Presse
Des mouvements politiques profitent de l'affaiblissement de la presse de proximité aux États-Unis pour créer des sites d'information locale en apparence non partisans, au risque de créer la confusion chez les lecteurs.

Ann Arbor Times, Lansing Sun ou Detroit City Wire: tous ont une architecture et une présentation laissant penser qu'il s'agit de titres de presse établis. Il n'en est rien. Tous ont été mis en ligne très récemment par une seule et même organisation, Metric Media Foundation, filiale du groupe Situation Management.

Son PDG, Bradley Cameron, a été le conseiller de plusieurs responsables républicains, selon sa biographie publiée sur le site du groupe. Le dirigeant ou son entreprise ont jusqu'ici refusé toutes les demandes d'interviews, y compris de l'AFP, et Bradley Cameron ne s'est encore jamais exprimé publiquement sur sa stratégie d'investissement dans les médias.

«Notre mission est de rebâtir l'information locale, colonne vertébrale de notre démocratie», explique le site de Media Metric Foundation (MMF). MMF finance, selon son site, plus de 900 sites d'information, qui génèrent 3 millions de pages vues, et se targue de produire 600 articles par jour, «ce qui en fait le premier en matière d'info locale» aux États-Unis.

Sur ces sites, pas de fausses informations ou d'éditoriaux partisans, mais peu de contenu, et une multitude de petits articles consacrés aux donations effectuées à des candidats démocrates en campagne.

La question de leur légitimité

À une époque où internet rend parfois difficile l'identification des contenus et de leurs auteurs, la multiplication de ces sites complique la tâche des lecteurs «pour comprendre qui croire», estime Kathleen Culver, responsable du centre d'éthique du journalisme de l'université du Wisconsin. 

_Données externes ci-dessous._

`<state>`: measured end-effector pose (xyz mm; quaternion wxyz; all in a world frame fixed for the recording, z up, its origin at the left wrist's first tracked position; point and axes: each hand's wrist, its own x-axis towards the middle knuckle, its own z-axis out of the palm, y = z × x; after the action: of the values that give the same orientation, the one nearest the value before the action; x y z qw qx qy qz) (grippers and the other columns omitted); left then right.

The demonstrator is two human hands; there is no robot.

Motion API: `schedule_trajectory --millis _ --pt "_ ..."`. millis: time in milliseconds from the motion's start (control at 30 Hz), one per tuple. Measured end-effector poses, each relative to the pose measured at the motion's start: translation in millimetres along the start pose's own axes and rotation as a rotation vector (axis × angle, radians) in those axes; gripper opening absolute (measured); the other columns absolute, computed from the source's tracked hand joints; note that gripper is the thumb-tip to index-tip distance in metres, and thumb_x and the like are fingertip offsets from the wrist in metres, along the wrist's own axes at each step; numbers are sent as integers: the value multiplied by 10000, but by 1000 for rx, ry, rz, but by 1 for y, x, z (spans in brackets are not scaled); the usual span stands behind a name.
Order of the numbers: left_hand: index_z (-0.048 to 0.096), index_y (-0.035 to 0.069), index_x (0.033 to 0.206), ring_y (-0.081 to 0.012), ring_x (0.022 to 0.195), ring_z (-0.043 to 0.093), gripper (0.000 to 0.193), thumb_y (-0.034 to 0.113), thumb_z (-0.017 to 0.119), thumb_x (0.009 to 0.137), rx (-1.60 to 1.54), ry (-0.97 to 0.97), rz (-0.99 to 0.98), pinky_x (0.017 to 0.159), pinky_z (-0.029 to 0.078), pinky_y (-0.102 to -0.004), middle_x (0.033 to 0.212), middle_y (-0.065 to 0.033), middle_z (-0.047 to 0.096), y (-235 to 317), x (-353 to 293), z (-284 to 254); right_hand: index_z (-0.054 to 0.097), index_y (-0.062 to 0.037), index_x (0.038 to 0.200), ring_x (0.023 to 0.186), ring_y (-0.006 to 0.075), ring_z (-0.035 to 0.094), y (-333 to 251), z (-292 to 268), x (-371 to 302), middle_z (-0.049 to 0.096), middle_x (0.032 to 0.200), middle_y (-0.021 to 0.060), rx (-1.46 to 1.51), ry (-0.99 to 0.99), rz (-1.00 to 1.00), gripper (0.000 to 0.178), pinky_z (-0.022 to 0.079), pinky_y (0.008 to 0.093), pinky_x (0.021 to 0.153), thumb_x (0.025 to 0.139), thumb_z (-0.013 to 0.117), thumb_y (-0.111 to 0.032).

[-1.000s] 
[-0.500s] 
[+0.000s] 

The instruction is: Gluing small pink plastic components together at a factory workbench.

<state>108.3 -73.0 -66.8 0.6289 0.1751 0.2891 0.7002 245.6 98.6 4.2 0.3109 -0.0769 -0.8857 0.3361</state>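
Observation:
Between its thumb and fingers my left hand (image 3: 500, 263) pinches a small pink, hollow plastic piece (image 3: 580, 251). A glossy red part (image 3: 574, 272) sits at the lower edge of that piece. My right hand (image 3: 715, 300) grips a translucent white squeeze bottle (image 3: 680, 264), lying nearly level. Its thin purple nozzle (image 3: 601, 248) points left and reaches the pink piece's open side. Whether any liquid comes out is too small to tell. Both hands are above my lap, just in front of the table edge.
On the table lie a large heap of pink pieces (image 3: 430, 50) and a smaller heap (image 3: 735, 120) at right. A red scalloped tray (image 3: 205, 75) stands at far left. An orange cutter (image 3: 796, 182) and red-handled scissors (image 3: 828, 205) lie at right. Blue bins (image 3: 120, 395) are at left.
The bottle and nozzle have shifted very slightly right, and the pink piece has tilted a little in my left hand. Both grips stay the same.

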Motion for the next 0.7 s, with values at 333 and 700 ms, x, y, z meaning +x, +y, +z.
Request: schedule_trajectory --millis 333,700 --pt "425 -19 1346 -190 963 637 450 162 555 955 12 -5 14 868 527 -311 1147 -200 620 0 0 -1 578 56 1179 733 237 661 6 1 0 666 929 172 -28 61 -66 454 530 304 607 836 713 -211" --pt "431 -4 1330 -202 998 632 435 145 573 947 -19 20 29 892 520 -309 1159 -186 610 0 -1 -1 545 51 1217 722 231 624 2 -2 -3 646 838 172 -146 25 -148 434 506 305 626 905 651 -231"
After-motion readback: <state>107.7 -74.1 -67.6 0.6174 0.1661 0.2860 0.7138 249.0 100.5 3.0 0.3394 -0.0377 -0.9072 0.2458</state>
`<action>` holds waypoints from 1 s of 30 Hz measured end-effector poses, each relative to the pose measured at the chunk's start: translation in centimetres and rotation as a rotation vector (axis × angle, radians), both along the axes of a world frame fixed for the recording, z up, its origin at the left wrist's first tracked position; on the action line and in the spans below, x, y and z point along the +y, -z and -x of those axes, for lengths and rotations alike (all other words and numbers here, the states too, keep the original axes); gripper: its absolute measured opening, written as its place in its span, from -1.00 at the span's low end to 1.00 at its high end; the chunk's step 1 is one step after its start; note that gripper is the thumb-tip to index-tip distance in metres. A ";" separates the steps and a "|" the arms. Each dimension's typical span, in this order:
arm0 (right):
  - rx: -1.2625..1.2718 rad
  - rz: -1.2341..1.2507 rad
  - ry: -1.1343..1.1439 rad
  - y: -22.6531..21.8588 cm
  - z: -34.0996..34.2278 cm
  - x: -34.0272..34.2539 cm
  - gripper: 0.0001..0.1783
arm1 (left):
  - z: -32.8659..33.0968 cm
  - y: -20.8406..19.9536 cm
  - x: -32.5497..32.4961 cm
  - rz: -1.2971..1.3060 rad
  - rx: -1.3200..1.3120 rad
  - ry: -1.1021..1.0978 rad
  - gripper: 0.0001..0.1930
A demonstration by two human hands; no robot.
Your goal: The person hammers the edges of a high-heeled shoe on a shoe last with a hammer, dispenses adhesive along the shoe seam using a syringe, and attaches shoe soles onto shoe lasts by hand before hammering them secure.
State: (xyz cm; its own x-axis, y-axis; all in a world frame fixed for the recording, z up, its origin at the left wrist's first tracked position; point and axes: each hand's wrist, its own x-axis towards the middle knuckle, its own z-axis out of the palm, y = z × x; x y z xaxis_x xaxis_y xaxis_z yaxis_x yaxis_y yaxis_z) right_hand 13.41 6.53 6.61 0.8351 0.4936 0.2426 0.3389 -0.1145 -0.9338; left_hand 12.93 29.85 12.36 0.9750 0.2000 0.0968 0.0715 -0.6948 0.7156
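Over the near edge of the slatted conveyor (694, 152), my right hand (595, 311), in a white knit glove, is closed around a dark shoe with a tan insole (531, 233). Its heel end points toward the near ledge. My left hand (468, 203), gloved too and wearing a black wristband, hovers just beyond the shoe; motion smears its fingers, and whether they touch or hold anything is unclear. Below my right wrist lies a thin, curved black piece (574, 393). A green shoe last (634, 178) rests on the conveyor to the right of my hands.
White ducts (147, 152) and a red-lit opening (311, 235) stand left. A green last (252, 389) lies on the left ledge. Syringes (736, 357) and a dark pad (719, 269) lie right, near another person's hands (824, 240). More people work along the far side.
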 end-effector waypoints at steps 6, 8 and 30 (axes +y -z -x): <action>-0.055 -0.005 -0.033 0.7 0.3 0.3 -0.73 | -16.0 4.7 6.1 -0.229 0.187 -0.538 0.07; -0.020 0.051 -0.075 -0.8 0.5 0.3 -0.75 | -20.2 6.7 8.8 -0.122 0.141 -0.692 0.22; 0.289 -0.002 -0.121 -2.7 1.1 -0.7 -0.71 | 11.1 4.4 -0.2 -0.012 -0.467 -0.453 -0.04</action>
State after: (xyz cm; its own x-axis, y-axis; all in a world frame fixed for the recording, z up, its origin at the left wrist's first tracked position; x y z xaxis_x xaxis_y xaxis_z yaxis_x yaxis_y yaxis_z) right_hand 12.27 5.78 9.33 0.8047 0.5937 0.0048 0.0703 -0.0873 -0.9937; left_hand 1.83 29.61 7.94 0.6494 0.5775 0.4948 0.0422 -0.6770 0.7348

Les groupes de médias orientés politiquement ne sont pas nouveau, mais ces «imposteurs», comme les qualifie Brendan Nyhan, professeur à l'université Dartmouth, se multiplient. Ils risquent selon lui de «désorienter de plus en plus d'électeurs et de générer encore davantage de scepticisme vis-à-vis des médias».

Il semble que ces sites n'emploient pas de journalistes implantés localement, ce qui pose la question de leur légitimité. Ils exploitent le vide laissé par la disparition de quelques 1 800 titres de presse locale en 15 ans (étude de l'université de Caroline du Nord), soit environ 20% de l'offre.

Outre Metric Media Foundation, d'autres organisations à forte coloration politique poussent leurs pions dans la presse locale, notamment Star News Digital Media, basé à Nashville, dans le Tennessee. Le groupe a lancé récemment le Tennessee Star, l'Ohio Star ou le Minnesota Sun, des «sites d'information conservateurs», selon la maison-mère.

À la manœuvre : Michael Patrick Leahy, l'un des organisateurs du mouvement ultra-conservateur Tea Party. Les informations locales y sont rares, noyées au milieu des éditoriaux et articles sur la scène politique nationale, placardés sur toutes les plateformes de Star News Digital Media, qui se ressemblent comme des soeurs.

A gauche, Tara McGowan, dont l'organisation Acronym est spécialisée dans le conseil stratégique de candidats démocrates, a lancé Courier Newsroom, une société de presse dont l'objectif n'est pas seulement d'informer. Financée par des contributions de donateurs démocrates, le groupe produit des informations locales via des sites dédiés à la Virginie (The Dogwood) ou l'Arizona (The Copper Courier).

Ce contenu factuel mais orienté sur les problématiques chères aux démocrates, sera ensuite placé, via des achats d'espace, sur des réseaux sociaux, principalement Facebook. L'idée est de contribuer à mobiliser des électeurs dans des États américains clefs dans le scrutin présidentiel de novembre 2020.

Confiance dans les médias locaux

Tara McGowan table sur le fait que les utilisateurs de réseaux sociaux cliquent beaucoup plus facilement sur des articles que des publicités et les partagent aussi plus souvent. «Nous essayons d'être totalement transparents», fait valoir à l'AFP Lindsay Schrupp, rédactrice en chef de Courier Newsroom, tout en proposant «une vision progressiste des sujets».

Elle assure que ses journalistes ne prendront pas plus de pincettes avec les responsables démocrates qu'avec les républicains. «La raison pour laquelle des médias se présentent sous cette forme tient au fait que les gens ont encore confiance dans le journalisme local», explique Kathleen Culver.

Selon une enquête réalisée fin 2018 par l'institut indépendant Pew Research Center, 71% des adultes américains estiment que les médias locaux présentent l'information avec exactitude. Par comparaison, seules 41% des personnes interrogées par l'institut Gallup en septembre disaient avoir confiance dans les grands médias.